The program is controlled with mouse and keyboard. The user sees the world from the first person view and can look around using the mouse. The user can strafe and move forwads/backswards using the 'w', 'a', 's' and 'd' keys.

Normal Output

A number of clouds in the sky



Exception Reports

The program doesn't generate exceptions

Program Limitations

The program doesn't take any user input, other than camera directions. Hence its limitations are built into its program code and are independent of user input. Main such limitation is a very naïve distribution of clouds in the sky.

Command Sequence

To the source files, you need two things: Boost Jam build tools and OpenGL development libraries. Jam

can be downloaded at http://www.boost.org/tools/build/v1/build_system.htm

Author Information

Name: Juozas Gaigalas
Address: 149 Battle Green Drive, Rochester, N 14624
Telephone: 724-498-5061

Technical Documentation

Clouds

Program Description

(a non-technical description is available at the top of this document)

Generated 5 octave exponentiated Perlin noise 8 bit alpha textures intended to look like clouds. Applies additional filtering to the textures to erode the sharp cut-off the perlin noise at the edges, to give natural-looking contours to square samples of noise. The program then maps these textures to a set of player-facing billboards. These billboards are moved every frame to simulate the flow of clouds in the sky.

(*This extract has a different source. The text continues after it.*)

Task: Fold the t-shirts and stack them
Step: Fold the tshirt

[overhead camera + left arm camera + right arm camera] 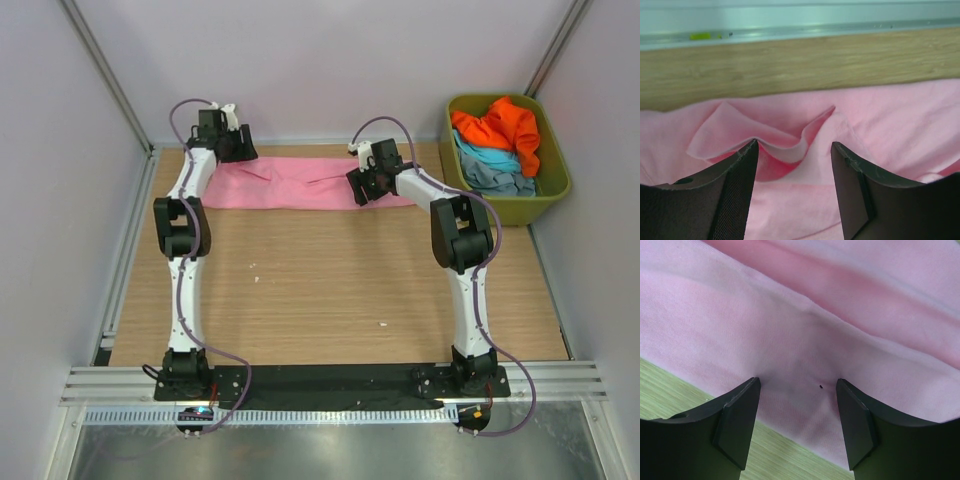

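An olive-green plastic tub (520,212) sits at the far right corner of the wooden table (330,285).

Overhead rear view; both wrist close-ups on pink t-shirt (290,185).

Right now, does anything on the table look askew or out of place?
Only minor: the pink t-shirt, a long strip by the far edge, has a puckered flap standing up just ahead of the left claw. Nothing looks spilled or damaged.
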You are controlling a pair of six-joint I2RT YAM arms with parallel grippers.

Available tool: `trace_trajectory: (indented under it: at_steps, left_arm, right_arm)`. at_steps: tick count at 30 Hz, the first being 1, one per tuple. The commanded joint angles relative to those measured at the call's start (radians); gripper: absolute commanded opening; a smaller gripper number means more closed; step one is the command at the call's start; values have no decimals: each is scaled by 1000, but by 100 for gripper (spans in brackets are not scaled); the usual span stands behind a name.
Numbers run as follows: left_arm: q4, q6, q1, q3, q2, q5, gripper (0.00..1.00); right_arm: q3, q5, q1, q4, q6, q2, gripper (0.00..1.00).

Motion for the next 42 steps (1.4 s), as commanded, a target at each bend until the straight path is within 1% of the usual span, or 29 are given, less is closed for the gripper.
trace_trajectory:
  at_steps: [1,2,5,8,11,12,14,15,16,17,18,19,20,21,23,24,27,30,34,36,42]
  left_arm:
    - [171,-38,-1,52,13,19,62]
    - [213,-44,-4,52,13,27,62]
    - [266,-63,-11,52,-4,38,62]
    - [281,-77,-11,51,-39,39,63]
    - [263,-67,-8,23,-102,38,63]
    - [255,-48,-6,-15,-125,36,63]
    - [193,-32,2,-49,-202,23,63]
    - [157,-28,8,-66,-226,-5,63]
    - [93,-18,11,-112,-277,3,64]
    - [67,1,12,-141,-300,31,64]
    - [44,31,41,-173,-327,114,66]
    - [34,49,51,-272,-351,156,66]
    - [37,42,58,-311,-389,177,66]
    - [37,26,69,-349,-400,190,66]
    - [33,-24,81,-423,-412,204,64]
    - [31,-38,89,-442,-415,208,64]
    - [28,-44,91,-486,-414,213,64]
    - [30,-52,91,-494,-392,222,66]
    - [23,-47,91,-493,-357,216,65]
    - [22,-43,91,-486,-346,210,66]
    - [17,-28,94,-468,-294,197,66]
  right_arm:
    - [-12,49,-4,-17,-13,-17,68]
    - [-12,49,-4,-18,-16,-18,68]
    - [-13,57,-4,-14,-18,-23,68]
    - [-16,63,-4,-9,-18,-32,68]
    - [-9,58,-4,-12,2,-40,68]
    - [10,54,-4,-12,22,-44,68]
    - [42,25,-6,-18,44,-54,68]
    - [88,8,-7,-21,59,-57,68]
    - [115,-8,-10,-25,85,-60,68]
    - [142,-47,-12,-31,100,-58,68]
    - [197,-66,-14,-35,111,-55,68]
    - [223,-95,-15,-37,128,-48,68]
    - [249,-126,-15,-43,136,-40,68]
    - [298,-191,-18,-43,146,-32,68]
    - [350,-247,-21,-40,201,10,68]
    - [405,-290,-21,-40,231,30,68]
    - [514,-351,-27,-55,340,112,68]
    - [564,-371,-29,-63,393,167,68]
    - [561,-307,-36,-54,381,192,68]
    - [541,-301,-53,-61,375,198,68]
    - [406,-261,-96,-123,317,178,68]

Historical Development of Program and Current Status

This program was developed by a single individual, without formal testing.

Overall System Structure

This will probably be displayed as a UML diagram or some other pictorial representation.

Overall Program Structure




(note: this was the original design. Due to time constraints, I was not able to implement a function cloud system. In the current implementation, Scene class drives all of the clouds.

Description of Key Data Structures

Billboards are flat surfaces in 3D space that always point to the camera. Mine are implemented as triangle two triangles and a texture.

Clouds contain billboards and drive them. The difference between a cloud and a billboard is that a billboards doesn't know how to orient itself to the camera or how to place itself in 3D space – it can only draw itself. Cloud positions, however, are set as parametric coordinates on the surface of a 3d dome. Clouds then translate these coordinates into direct 3d coordinates that OpenGL uses and move billboards accordingly.

Cloud system is an unfinished class. It was indented to control the positioning of clouds (in terms of 2d parametric dome coordinates) in the sky. However, currently Scene does that job.

Scene contains all the visible objects and draws them in order.



Ground and Skydome are very simple, they contain and draw polygons that make up ground and the skydome. Skydome is generated procedurally from two predefined parameters: DOMEWIDTH and DOMEHEIGH as well as two additional parameters that describe the number of triangles to be used.